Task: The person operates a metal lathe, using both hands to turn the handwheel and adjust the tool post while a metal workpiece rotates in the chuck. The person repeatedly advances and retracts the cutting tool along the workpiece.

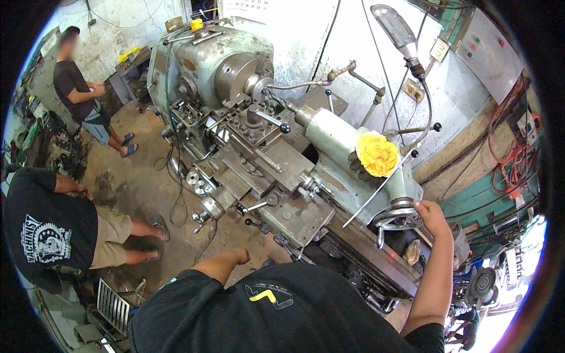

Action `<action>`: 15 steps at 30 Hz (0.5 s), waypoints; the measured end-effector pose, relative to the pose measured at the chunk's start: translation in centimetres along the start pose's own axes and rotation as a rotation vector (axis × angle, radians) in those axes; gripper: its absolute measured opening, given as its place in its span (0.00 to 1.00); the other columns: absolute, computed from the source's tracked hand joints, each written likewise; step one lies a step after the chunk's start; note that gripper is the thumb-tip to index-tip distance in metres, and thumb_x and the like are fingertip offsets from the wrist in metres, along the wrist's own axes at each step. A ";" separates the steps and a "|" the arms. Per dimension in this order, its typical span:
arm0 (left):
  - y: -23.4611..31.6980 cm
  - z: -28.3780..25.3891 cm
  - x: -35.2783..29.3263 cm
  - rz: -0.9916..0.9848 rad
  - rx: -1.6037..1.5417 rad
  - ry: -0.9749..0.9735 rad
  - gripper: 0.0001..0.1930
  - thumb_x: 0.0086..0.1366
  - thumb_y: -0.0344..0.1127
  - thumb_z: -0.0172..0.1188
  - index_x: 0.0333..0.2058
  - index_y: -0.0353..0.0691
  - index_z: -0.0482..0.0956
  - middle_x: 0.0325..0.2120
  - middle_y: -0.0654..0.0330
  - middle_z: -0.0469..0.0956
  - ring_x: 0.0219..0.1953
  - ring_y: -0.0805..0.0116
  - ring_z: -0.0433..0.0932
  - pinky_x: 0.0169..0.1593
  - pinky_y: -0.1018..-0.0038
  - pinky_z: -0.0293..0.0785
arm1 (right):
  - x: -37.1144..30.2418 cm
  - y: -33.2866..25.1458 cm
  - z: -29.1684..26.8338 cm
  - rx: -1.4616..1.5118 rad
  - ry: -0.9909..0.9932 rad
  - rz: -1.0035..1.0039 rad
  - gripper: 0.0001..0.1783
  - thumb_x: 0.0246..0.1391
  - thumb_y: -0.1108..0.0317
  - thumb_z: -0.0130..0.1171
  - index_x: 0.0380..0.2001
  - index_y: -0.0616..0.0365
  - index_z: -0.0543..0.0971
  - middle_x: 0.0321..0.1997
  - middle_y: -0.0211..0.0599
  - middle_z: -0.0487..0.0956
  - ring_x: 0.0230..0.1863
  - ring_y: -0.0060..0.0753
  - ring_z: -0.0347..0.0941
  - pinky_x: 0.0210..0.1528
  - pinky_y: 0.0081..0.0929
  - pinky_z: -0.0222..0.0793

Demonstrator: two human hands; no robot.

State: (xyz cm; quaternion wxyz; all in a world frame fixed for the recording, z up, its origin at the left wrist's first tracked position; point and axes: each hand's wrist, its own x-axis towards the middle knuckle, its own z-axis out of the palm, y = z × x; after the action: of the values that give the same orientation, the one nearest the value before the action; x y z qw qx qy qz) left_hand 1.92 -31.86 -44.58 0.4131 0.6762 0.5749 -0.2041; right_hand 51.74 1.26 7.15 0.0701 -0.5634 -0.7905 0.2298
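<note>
A metal lathe stands before me. My right hand [432, 217] is closed at the rim of the tailstock handwheel [399, 219], at the right end of the machine. From the tailstock [335, 132] a drill bit [281, 100] points at a round metal workpiece [256, 86] held in the chuck [232, 76]. Whether the bit's tip is inside the workpiece, I cannot tell. A crumpled yellow cloth [376, 154] lies on the tailstock. My left hand [240, 256] hangs before my body, near the carriage [294, 220], touching nothing that I can see; its fingers are mostly hidden.
A jointed pipe [353, 66] reaches over the workpiece from behind. A lamp [394, 29] hangs above the tailstock. A thin rod [376, 191] slants across the tailstock. Two people stand on the left, one farther back [76, 88] and one nearer [53, 229]. A loose cable [176, 200] trails onto the floor.
</note>
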 end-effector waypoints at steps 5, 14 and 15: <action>-1.5 2.7 2.3 -0.133 -0.298 0.092 0.17 0.67 0.45 0.56 0.40 0.37 0.84 0.40 0.44 0.85 0.44 0.42 0.83 0.50 0.50 0.79 | -0.2 -0.5 0.0 -0.033 0.019 -0.016 0.39 0.64 0.36 0.54 0.34 0.71 0.81 0.29 0.52 0.82 0.35 0.47 0.79 0.45 0.44 0.72; -3.3 4.9 4.5 0.061 -0.079 0.158 0.14 0.58 0.37 0.61 0.41 0.38 0.82 0.39 0.47 0.84 0.45 0.45 0.82 0.52 0.52 0.78 | -0.2 -1.4 -0.1 -0.032 -0.002 0.052 0.37 0.63 0.39 0.57 0.34 0.72 0.81 0.30 0.58 0.81 0.36 0.52 0.79 0.45 0.46 0.71; -3.3 4.9 4.4 0.024 -0.079 0.098 0.12 0.55 0.35 0.63 0.39 0.39 0.82 0.38 0.48 0.83 0.44 0.45 0.81 0.51 0.52 0.78 | -0.3 -1.9 -0.1 -0.040 0.000 0.071 0.36 0.63 0.39 0.57 0.34 0.72 0.82 0.31 0.58 0.81 0.36 0.53 0.79 0.46 0.46 0.71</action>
State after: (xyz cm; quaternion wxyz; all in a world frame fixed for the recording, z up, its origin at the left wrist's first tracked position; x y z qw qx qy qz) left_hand 0.85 -33.06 -51.74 0.4133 0.6754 0.5939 -0.1426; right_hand 50.24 0.51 8.13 0.0506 -0.5922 -0.7746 0.2161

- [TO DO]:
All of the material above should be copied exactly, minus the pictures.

- [EXPECTED ANSWER]:
Task: The person operates a metal lathe, using both hands to turn the handwheel and adjust the tool post while a metal workpiece rotates in the chuck. The person repeatedly advances and retracts the cutting tool along the workpiece.


Action `<action>`: 15 steps at 30 Hz (0.5 s), waypoints; the measured end-effector pose, relative to the pose measured at the chunk's start: translation in centimetres along the start pose's own axes and rotation as a rotation vector (axis × angle, radians) in those axes; gripper: its absolute measured opening, given as its place in its span (0.00 to 1.00); the other columns: absolute, computed from the source's tracked hand joints, each written likewise; step one lies a step after the chunk's start; note that gripper is the thumb-tip to index-tip distance in metres, and thumb_x and the like are fingertip offsets from the wrist in metres, along the wrist's own axes at each step. A ";" separates the steps and a "|" the arms. Per dimension in this order, its typical span:
arm0 (left):
  - y: -23.4611..31.6980 cm
  - z: -28.3780..25.3891 cm
  - x: -35.2783..29.3263 cm
  - rz: -0.9916..0.9848 rad
  - rx: -1.6037..1.5417 rad
  - ry: -0.9749..0.9735 rad
  - gripper: 0.0001..0.1930
  - thumb_x: 0.0086..0.1366
  - thumb_y: -0.0344..0.1127
  - thumb_z: -0.0172..0.1188
  - index_x: 0.0333..0.2058
  - index_y: -0.0353..0.0691
  - index_z: -0.0482..0.0956
  - middle_x: 0.0325..0.2120
  - middle_y: -0.0654..0.0330
  - middle_z: -0.0469..0.0956
  - ring_x: 0.0219..0.1953
  - ring_y: -0.0805..0.0116
  - ring_z: -0.0433..0.0932
  - pinky_x: 0.0169..0.1593
  - pinky_y: -0.1018..-0.0038
  - pinky_z: -0.0293..0.0785
arm1 (right):
  - x: -37.1144..30.2418 cm
  - y: -33.2866..25.1458 cm
  - z: -29.1684..26.8338 cm
  - rx: -1.4616..1.5118 rad
  - ry: -0.9909..0.9932 rad
  - rz: -1.0035..1.0039 rad
  - gripper: 0.0001..0.1783
  - thumb_x: 0.0246..0.1391
  - thumb_y: -0.1108..0.0317
  - thumb_z: -0.0130..0.1171
  - index_x: 0.0380..0.2001
  - index_y: -0.0616..0.0365
  - index_z: -0.0543..0.0971
  - middle_x: 0.0321..0.1997
  - middle_y: -0.0211..0.0599
  - middle_z: -0.0487..0.0956
  - ring_x: 0.0230..0.1863
  - ring_y: -0.0060..0.0753
  - ring_z: -0.0347..0.0941
  - pinky_x: 0.0210..0.1528
  - pinky_y: 0.0081..0.0929
  - pinky_z: -0.0222..0.0793

Demonstrator: two human hands; no robot.

State: (xyz cm; quaternion wxyz; all in a world frame fixed for the recording, z up, its origin at the left wrist's first tracked position; point and axes: each hand's wrist, its own x-axis towards the middle knuckle, its own z-axis out of the palm, y = z × x; after the action: of the values that give the same orientation, the one nearest the value before the action; x y z qw qx qy qz) left_hand 1.92 -31.86 -44.58 0.4131 0.6762 0.5749 -0.2041; right_hand 51.74 1.26 7.15 0.0701 -0.5634 -0.7905 0.2298
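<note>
A metal lathe stands before me. My right hand [432, 217] is closed at the rim of the tailstock handwheel [399, 219], at the right end of the machine. From the tailstock [335, 132] a drill bit [281, 100] points at a round metal workpiece [256, 86] held in the chuck [232, 76]. Whether the bit's tip is inside the workpiece, I cannot tell. A crumpled yellow cloth [376, 154] lies on the tailstock. My left hand [240, 256] hangs before my body, near the carriage [294, 220], touching nothing that I can see; its fingers are mostly hidden.
A jointed pipe [353, 66] reaches over the workpiece from behind. A lamp [394, 29] hangs above the tailstock. A thin rod [376, 191] slants across the tailstock. Two people stand on the left, one farther back [76, 88] and one nearer [53, 229]. A loose cable [176, 200] trails onto the floor.
</note>
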 end-effector waypoints at steps 5, 14 and 15: <action>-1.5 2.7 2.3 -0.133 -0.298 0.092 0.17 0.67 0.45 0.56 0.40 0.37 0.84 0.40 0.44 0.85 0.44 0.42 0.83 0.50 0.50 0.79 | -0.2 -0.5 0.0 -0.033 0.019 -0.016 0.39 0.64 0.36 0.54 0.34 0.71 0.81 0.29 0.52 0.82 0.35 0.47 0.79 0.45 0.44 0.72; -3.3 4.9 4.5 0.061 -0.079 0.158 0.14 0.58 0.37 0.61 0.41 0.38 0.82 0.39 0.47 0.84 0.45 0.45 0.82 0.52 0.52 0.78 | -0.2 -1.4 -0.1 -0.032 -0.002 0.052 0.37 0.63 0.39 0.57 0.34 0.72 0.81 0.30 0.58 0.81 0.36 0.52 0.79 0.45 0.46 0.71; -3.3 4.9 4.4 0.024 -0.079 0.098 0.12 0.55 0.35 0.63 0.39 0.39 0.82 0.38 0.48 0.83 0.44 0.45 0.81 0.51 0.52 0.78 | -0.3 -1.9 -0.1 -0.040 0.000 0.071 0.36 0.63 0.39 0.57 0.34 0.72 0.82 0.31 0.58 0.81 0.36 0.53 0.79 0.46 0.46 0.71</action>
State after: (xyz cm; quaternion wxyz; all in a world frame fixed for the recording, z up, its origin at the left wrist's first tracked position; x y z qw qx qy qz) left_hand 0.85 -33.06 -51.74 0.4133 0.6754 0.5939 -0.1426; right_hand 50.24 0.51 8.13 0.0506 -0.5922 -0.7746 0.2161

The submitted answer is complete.